— Work to complete —
Copy out the data that comes next, character for character, and leave the images aside.

[[ Dataset content open ]]

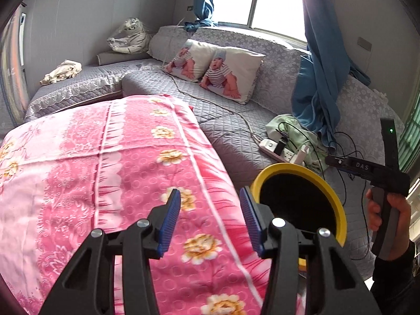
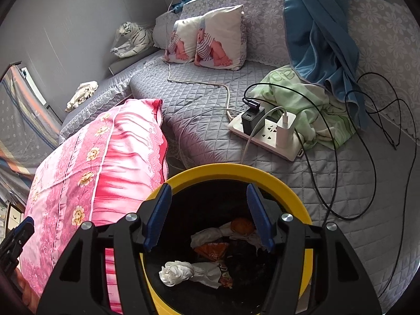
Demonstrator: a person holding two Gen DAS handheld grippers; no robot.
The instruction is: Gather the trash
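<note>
pink cloth (image 1: pixel 110 173): covering a raised surface on the left, nothing lying on it
left gripper (image 1: pixel 210 221): hovering over the cloth's right edge, jaws parted, nothing sitting between the blue pads (image 1: pixel 170 220)
yellow bin (image 1: pixel 338 204): standing just right of the cloth, against the grey sofa (image 2: pixel 199 110)
trash (image 2: pixel 210 254): lying at the bin's bottom; white crumpled tissue (image 2: pixel 176 271), orange wrapper (image 2: pixel 212 252), possibly a bun behind them, hard to tell in the dark
right gripper (image 2: pixel 207 216): hanging over the bin mouth, jaws apart, gripping nothing
power strip (image 2: pixel 265 136): sitting on the sofa beyond the bin, chargers plugged in, black cables trailing right
</note>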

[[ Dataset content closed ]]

— Answer section —
Demonstrator: a person holding two Gen DAS handheld grippers; no robot.
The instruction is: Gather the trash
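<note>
pink cloth (image 1: pixel 110 173): covering a raised surface on the left, nothing lying on it
left gripper (image 1: pixel 210 221): hovering over the cloth's right edge, jaws parted, nothing sitting between the blue pads (image 1: pixel 170 220)
yellow bin (image 1: pixel 338 204): standing just right of the cloth, against the grey sofa (image 2: pixel 199 110)
trash (image 2: pixel 210 254): lying at the bin's bottom; white crumpled tissue (image 2: pixel 176 271), orange wrapper (image 2: pixel 212 252), possibly a bun behind them, hard to tell in the dark
right gripper (image 2: pixel 207 216): hanging over the bin mouth, jaws apart, gripping nothing
power strip (image 2: pixel 265 136): sitting on the sofa beyond the bin, chargers plugged in, black cables trailing right
</note>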

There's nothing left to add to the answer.